TASK TO CARRY OUT -
Nothing but an exact copy is asked for: the lines in the material below from the one with "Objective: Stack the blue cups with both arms" through the one with "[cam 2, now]", pictures excluded.

INFORMATION -
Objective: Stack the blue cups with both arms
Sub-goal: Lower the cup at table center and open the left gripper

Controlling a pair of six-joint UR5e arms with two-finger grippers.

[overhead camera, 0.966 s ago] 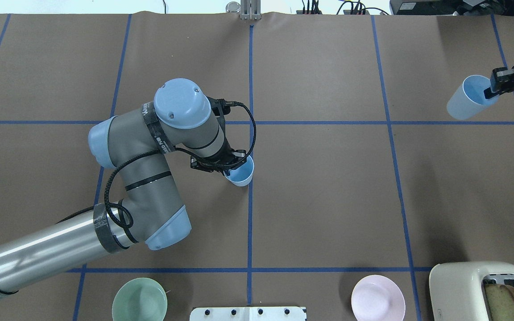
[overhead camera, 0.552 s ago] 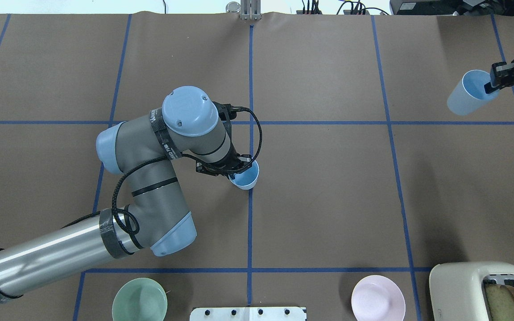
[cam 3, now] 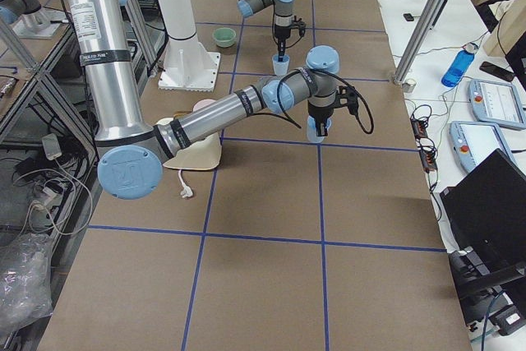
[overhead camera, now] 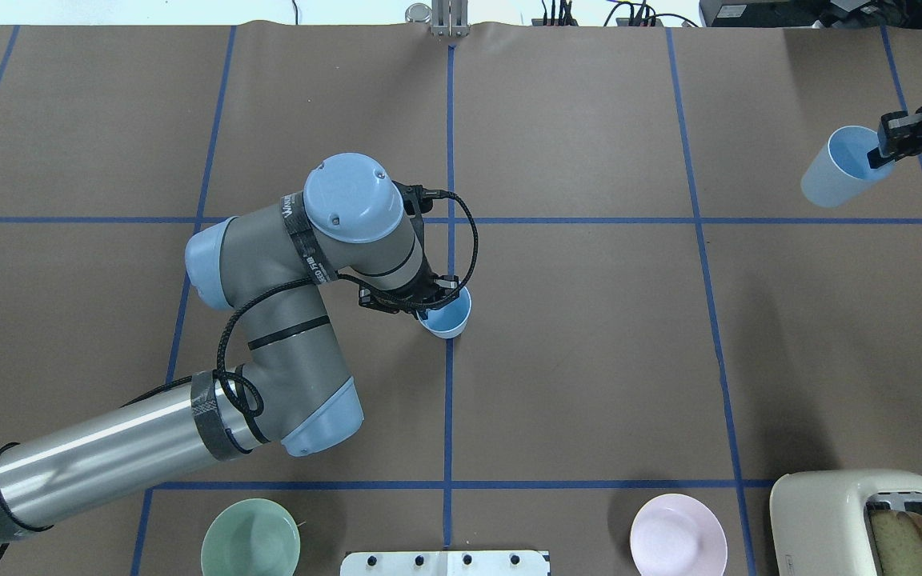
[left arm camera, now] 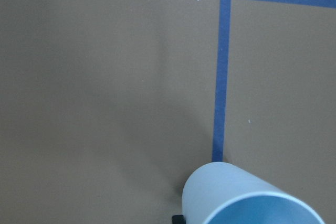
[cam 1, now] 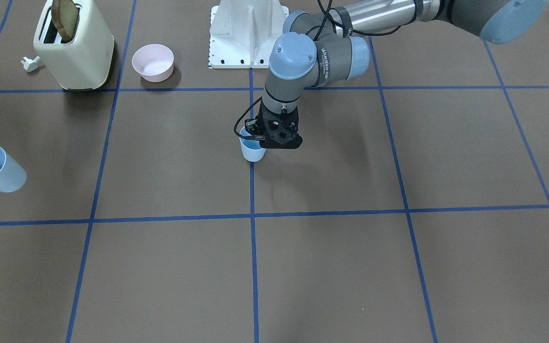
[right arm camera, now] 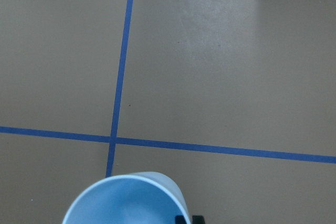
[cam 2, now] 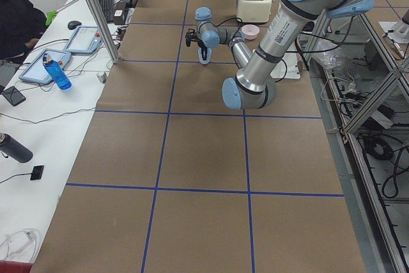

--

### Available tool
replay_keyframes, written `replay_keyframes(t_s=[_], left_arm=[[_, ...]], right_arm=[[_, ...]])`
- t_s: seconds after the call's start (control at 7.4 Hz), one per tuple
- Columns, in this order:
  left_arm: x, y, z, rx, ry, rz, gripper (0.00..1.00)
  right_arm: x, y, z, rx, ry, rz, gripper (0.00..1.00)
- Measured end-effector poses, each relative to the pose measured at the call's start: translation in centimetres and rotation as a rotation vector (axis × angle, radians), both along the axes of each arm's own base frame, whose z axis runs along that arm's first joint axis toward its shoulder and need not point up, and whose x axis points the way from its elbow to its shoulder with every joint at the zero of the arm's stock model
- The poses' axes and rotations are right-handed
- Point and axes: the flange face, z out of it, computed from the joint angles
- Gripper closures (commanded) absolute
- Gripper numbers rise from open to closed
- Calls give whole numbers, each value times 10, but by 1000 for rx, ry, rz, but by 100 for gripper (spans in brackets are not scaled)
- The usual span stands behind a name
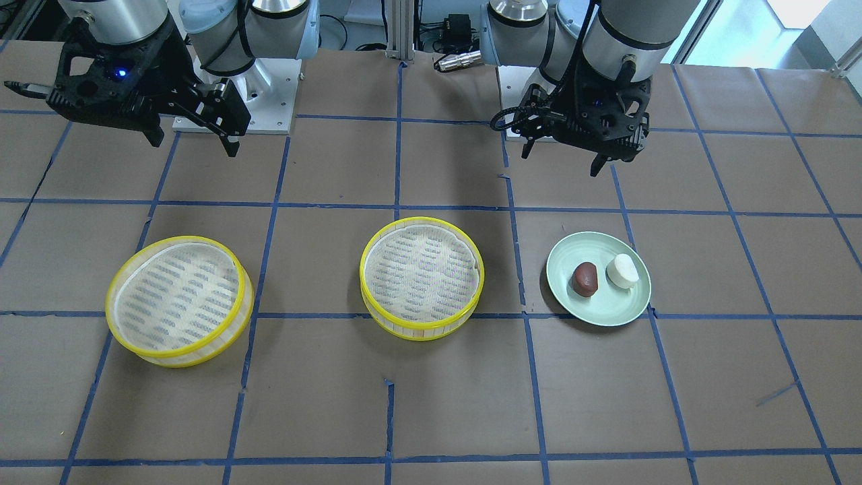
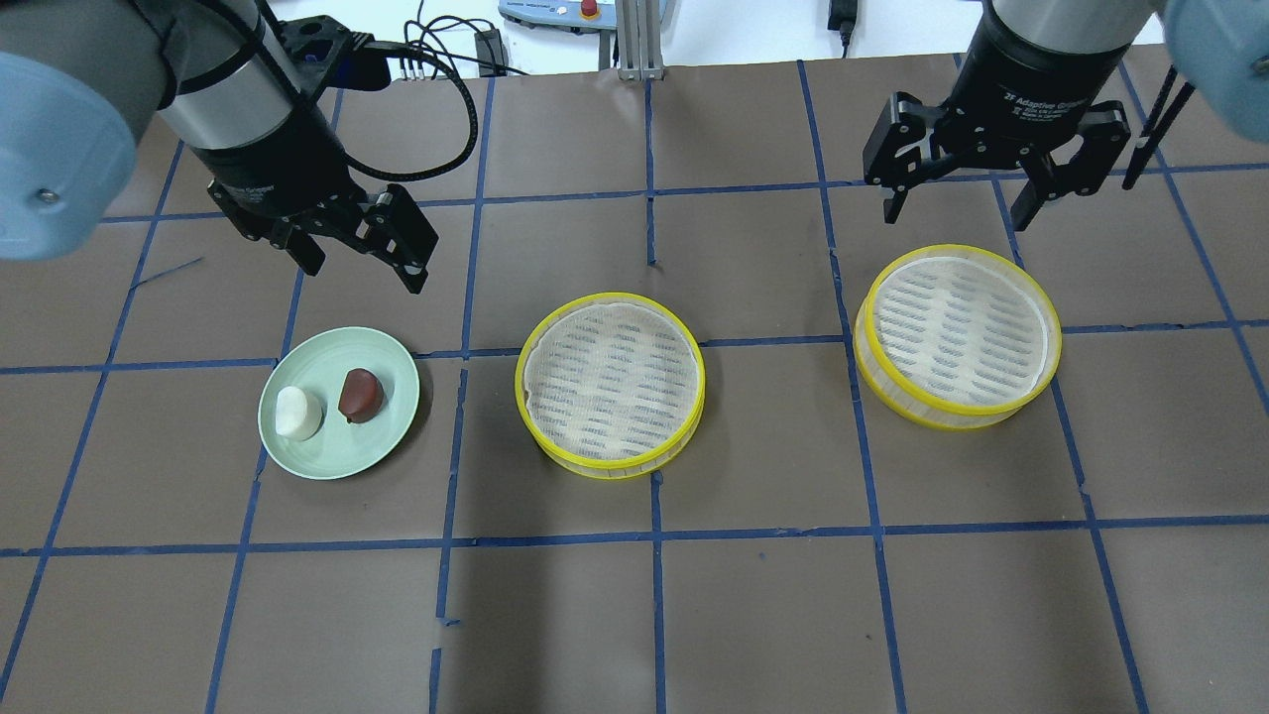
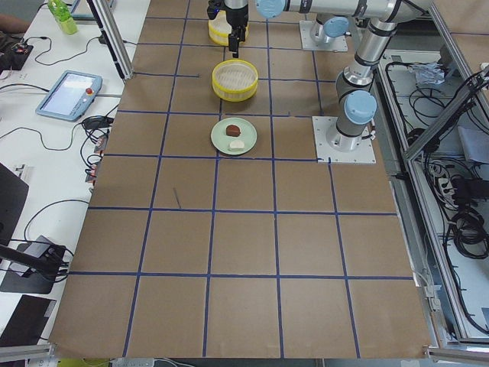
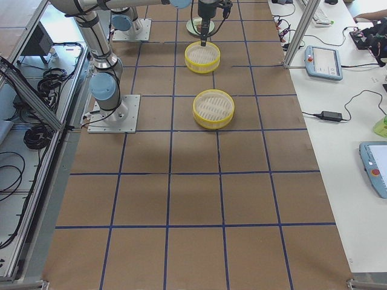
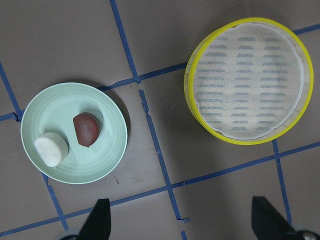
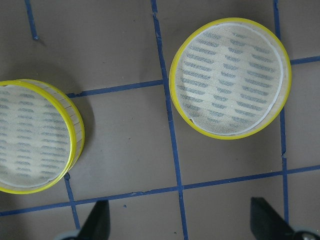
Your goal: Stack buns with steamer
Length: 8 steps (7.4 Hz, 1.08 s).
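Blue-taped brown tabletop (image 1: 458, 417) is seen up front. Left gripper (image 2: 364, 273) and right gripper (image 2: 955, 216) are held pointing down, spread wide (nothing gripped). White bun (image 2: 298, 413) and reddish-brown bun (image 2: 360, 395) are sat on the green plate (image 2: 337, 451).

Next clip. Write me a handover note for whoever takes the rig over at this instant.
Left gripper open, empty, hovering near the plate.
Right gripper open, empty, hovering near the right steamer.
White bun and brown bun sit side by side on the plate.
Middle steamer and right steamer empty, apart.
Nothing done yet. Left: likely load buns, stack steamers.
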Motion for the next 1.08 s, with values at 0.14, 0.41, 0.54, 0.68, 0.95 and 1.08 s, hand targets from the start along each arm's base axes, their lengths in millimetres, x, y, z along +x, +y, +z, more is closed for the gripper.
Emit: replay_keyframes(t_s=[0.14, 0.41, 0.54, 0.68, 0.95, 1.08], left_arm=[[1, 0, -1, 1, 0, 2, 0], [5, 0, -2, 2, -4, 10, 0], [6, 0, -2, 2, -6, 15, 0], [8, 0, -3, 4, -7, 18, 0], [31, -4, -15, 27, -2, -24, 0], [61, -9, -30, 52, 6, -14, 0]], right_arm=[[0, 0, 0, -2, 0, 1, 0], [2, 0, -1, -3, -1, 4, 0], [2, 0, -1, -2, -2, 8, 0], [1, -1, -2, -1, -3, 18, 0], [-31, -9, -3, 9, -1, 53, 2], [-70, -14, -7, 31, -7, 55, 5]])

THE COMPLETED TASK -
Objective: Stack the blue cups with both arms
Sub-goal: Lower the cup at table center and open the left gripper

Controlling a pair of six-joint UR5e arms with two-finger grippers.

[overhead camera, 0.966 s ago] 
[overhead camera, 0.552 s ago] 
[cam 3, now] 
[overhead camera, now] 
[left arm camera, now] 
[cam 1, now] 
[right arm camera, now] 
[cam 2, now] 

This output completes the exercise.